[EXERCISE REQUIREMENTS]:
Can you print the data exactly and leave out each image?

··········

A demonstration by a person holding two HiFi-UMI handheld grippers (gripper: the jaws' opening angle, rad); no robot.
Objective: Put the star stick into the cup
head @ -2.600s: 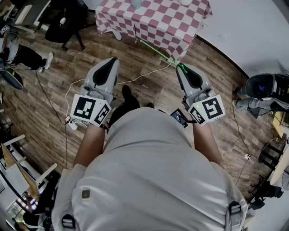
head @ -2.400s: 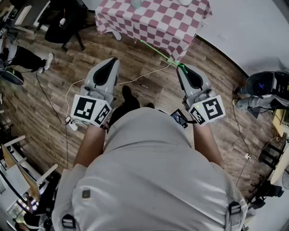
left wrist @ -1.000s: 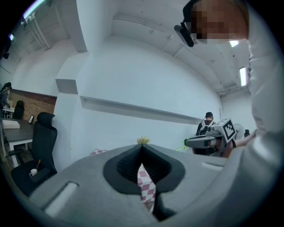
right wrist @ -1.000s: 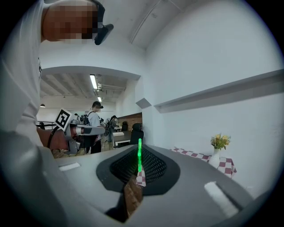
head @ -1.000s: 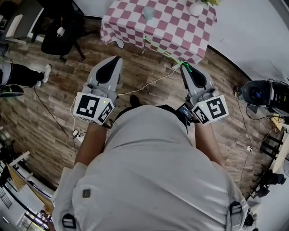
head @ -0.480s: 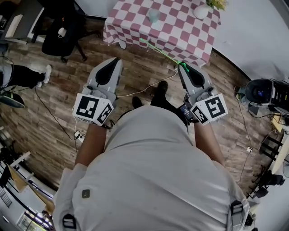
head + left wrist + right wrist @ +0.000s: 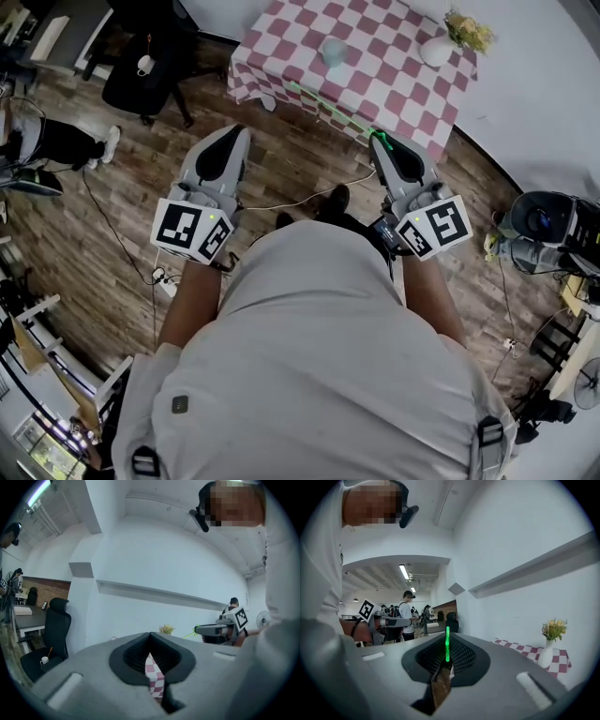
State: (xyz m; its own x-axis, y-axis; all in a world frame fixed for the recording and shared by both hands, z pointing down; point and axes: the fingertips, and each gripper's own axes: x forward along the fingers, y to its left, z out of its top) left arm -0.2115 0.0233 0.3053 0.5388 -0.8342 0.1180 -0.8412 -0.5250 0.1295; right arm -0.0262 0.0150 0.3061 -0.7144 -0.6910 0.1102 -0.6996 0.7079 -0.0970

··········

[EXPECTED OUTPUT]:
A demonstration by a person holding two HiFi-UMI handheld grippers (gripper: the jaws' opening angle, rad); no robot.
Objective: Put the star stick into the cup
head @ -2.600s: 
head @ -2.400s: 
left wrist @ -1.000s: 
right wrist @ -1.000s: 
head @ -1.000s: 
head @ -0.480s: 
head + left wrist + right wrist @ +0.000s: 
State: (xyz m; its own x-axis, y-axis; all in a world frame fixed for the recording and shared by both hands, z pointing down; point and axes: the fingertips, and each gripper's own axes: x forward along the fingers, y to its left, z out of its top) left arm -0.2115 0.0233 0.3053 0.5388 -0.8342 0.1180 -0.8412 -0.5250 0.1295; right arm -0.0262 0.0150 0.3061 -0.7144 -0.6910 0.1102 -0.6996 0.7079 -0.0970

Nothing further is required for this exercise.